Editors Note: On page 3 is a hypothetical that was discussed at the General Counsel Conference featured by Bill Ide in this interview. The hypothetical illustrates some of the general counsel concerns mentioned in this interview and is referred to in a number of the interviews in our Special Section beginning on page 35.
Editor: On May 10 and 11, a General Counsel Conference took place in Washington sponsored by the National Legal Center for the Public Interest to consider the unintended consequences of developments that followed in the wake of the corporate scandals, including Sarbanes-Oxley, regulatory changes, changes in enforcement practices and efforts on behalf of the plaintiffs' bar to exploit the situation. How would you summarize the impact of the Conference?
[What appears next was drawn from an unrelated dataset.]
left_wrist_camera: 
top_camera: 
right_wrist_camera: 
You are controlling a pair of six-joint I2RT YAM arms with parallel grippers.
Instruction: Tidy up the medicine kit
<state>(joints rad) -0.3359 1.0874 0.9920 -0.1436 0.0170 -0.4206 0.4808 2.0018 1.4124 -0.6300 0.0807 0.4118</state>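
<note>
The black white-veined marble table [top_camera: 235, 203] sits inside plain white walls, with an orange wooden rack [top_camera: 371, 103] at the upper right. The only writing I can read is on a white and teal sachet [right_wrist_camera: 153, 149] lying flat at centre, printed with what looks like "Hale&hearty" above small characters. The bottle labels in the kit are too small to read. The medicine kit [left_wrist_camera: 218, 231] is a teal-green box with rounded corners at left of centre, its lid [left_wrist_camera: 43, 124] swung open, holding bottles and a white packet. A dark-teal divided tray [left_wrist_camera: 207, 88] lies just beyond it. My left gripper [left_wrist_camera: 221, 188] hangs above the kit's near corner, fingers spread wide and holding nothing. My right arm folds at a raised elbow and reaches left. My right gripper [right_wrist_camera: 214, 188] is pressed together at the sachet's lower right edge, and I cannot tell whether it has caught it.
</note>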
Ide: Since Enron, there has been strong support in the corporate community for corporate governance reforms designed to ensure independent director oversight and management accountability. There has also been support for punishing the individuals who have harmed their companies and shareholders. There has been increasing concern, however, that enforcement and regulatory forays on an ad hoc basis into how companies should be governed are creating de facto policies that are not sound. The Conference focused the attention of general counsel on the fact that significant regulatory and enforcement actions taken in the name of reform are having unintended consequences. A number of the general counsel who participated expressed deep concern that the threat of criminal prosecution was being used by prosecutors and regulatory bodies to alter business practices and impose fines and other burdens without such new practices having gone through any policy process that was open and transparent. Such a process should include a cost benefit analysis as to when it would be appropriate to have corporate indictments, mandated governance practices and fines. For example, in the situations where there has been fraud in a corporation, why should shareholders pay twice for wrongdoing that injured their investment? Having suffered the loss in the value of their stock because of the fraud, why should their holdings be subject to fines on the corporation? An entity is not capable of the fraud; therefore, the penalty should be focused on those individuals within a company who were responsible for the fraud. It does not make sense to penalize a company and its shareholders in such circumstances. The indictment of Arthur Andersen raised serious policy questions, yet the decision to destroy it did not go through an open policy process. Now, we are looking at the possibility of KPMG being indicted without any established policies in place.
Editor: Was the compliance-centered approach contemplated by Sarbanes-Oxley viewed by the participants of the conference as an overreaction?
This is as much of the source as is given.